• What is being asked: Repeat the listing below line by line, exactly, leaving its pictures behind.

Segment Start: Data excerpt

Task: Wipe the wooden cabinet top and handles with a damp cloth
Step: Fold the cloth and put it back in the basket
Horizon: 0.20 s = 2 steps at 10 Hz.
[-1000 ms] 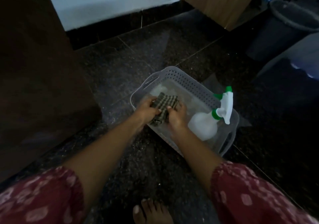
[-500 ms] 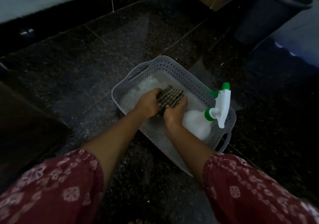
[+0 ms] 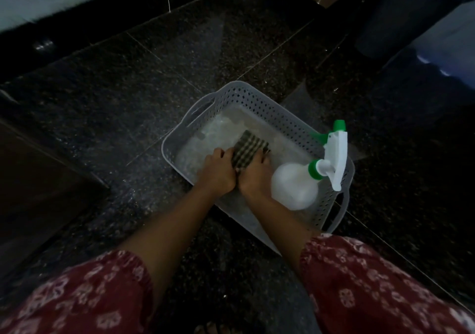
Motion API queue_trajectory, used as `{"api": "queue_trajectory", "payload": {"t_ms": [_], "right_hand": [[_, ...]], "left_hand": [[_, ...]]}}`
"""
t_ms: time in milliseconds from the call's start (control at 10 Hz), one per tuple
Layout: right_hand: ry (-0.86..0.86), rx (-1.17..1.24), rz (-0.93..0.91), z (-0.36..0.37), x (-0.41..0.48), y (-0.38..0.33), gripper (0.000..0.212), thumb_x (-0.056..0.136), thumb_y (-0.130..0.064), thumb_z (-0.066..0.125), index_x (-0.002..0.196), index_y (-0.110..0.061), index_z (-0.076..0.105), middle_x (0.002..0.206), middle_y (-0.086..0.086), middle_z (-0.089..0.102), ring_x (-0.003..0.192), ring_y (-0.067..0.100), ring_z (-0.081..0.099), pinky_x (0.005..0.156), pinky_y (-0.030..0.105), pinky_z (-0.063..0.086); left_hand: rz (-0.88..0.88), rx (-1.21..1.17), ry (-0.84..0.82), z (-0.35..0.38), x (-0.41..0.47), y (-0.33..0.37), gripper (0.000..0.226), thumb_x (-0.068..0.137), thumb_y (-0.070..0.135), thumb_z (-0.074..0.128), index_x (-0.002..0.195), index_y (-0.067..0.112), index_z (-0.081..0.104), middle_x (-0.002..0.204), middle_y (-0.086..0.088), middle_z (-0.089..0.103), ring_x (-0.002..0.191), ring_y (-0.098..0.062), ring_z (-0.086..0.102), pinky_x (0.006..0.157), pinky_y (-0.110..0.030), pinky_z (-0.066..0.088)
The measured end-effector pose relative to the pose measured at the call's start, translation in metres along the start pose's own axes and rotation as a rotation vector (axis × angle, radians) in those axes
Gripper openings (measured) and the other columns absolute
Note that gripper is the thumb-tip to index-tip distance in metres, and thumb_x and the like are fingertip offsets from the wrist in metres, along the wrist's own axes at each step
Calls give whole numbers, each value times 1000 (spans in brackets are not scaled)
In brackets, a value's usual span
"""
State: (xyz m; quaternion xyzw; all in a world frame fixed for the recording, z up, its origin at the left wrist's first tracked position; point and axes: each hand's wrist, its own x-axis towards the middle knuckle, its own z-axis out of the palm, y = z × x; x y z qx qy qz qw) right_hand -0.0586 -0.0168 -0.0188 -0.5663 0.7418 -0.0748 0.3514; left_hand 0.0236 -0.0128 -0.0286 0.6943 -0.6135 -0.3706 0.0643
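gripping the checked cloth point(image 3: 248, 150) together, left hand point(image 3: 218, 173) and right hand point(image 3: 255, 177) curl round it inside the grey basket point(image 3: 259, 102); spray bottle point(image 3: 295, 186) at three o'clock.

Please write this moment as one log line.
left hand, right hand: grip checked cloth | where: grey basket | spray bottle: same basket

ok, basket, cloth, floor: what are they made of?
Basket: likely moulded plastic, pale grey, matte; regular punched holes and moulded handle slots. Checked cloth: woven fabric, soft; it folds and bunches. Floor: polished speckled dark stone, probably granite; glossy reflections, thin tile joints.
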Motion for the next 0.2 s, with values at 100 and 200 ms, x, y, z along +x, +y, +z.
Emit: {"api": "queue_trajectory", "payload": {"t_ms": [100, 200], "right_hand": [[15, -202, -35, 4, 2, -2, 55, 96, -18, 43, 145, -6, 19, 150, 23, 23, 130, 38, 36, 107, 44, 34], [51, -327, 17, -2, 2, -11, 55, 96, -21, 45, 144, -6, 23, 151, 23, 21, 131, 38, 34, 107, 43, 34]], "left_hand": [[37, 192, 84, -14, -6, -1, 53, 96, 26, 39, 145, 14, 26, 147, -12, 30, 133, -32, 31, 107, -43, 33], [68, 300, 162, -32, -9, -7, 57, 94, 21, 39, 148, 14, 21, 155, -9, 22, 141, -28, 23, 114, -40, 25]]}}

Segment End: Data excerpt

• Answer for the task:
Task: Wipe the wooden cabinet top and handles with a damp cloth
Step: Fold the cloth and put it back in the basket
Horizon: 0.20 s = 2 steps at 10 Hz.
[-1000 ms] 
[-500 ms] 
[+0 ms] 
Motion API queue_trajectory, used as `{"api": "queue_trajectory", "payload": {"t_ms": [_], "right_hand": [[_, ...]], "left_hand": [[_, ...]]}}`
"""
t_ms: time in milliseconds from the call's start (control at 10 Hz), one per tuple
Layout: right_hand: ry (-0.86..0.86), rx (-1.17..1.24), rz (-0.93..0.91), z (-0.36..0.37), x (-0.41..0.48), y (-0.38..0.33), gripper (0.000..0.212), thumb_x (-0.056..0.136), thumb_y (-0.130..0.064), thumb_z (-0.066..0.125), index_x (-0.002..0.196), index_y (-0.110..0.061), index_z (-0.076..0.105), middle_x (0.002..0.206), middle_y (-0.086..0.086), middle_z (-0.089..0.102), ring_x (-0.003..0.192), ring_y (-0.067..0.100), ring_z (-0.081..0.099), pinky_x (0.005..0.156), pinky_y (-0.030..0.105), pinky_z (-0.063..0.086); left_hand: rz (-0.88..0.88), rx (-1.21..1.17), ry (-0.84..0.82), z (-0.35..0.38), x (-0.41..0.47), y (-0.33..0.37), gripper (0.000..0.226), thumb_x (-0.068..0.137), thumb_y (-0.070..0.135), thumb_z (-0.074..0.128), index_x (-0.002..0.195), index_y (-0.067..0.112), index_z (-0.081..0.104), middle_x (-0.002..0.204), middle_y (-0.086..0.088), middle_z (-0.089..0.103), ring_x (-0.002..0.191), ring_y (-0.098..0.062), ring_z (-0.086..0.102), pinky_x (0.006..0.157), pinky_y (-0.110..0.030), pinky_z (-0.066..0.088)
The measured end-effector pose relative to the pose measured at the call's start, translation in metres along the start pose's own axes and rotation as a rotation vector (axis × angle, radians) in those axes
Gripper openings (measured) and the other columns absolute
Note that gripper is the thumb-tip to index-tip distance in metres, and thumb_x and the like are fingertip offsets from the wrist in metres, along the wrist's own axes at each step
Calls give whole numbers, each value times 1000 (spans in brackets are not scaled)
In brackets, a value's usual span
"""
State: (xyz m; quaternion xyzw; all in a world frame fixed for the recording, z up, its origin at the left wrist's first tracked position; point and axes: each hand's wrist, its own x-axis towards the middle knuckle, its own z-axis out of the palm, y = z × x; x y z qx qy qz qw) right_hand -0.0586 -0.0168 -0.0188 -0.5663 0.7418 -0.0748 0.3514; left_hand 0.0236 -0.0128 -0.0286 0.6943 -0.6135 -0.3706 0.0643
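gripping the checked cloth point(image 3: 248, 150) together, left hand point(image 3: 218, 173) and right hand point(image 3: 255, 177) curl round it inside the grey basket point(image 3: 259, 102); spray bottle point(image 3: 295, 186) at three o'clock.

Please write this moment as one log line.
left hand, right hand: grip checked cloth | where: grey basket | spray bottle: same basket

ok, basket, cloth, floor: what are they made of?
Basket: likely moulded plastic, pale grey, matte; regular punched holes and moulded handle slots. Checked cloth: woven fabric, soft; it folds and bunches. Floor: polished speckled dark stone, probably granite; glossy reflections, thin tile joints.
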Motion for the next 0.2 s, with values at 100 and 200 ms, x, y, z along +x, +y, +z.
Emit: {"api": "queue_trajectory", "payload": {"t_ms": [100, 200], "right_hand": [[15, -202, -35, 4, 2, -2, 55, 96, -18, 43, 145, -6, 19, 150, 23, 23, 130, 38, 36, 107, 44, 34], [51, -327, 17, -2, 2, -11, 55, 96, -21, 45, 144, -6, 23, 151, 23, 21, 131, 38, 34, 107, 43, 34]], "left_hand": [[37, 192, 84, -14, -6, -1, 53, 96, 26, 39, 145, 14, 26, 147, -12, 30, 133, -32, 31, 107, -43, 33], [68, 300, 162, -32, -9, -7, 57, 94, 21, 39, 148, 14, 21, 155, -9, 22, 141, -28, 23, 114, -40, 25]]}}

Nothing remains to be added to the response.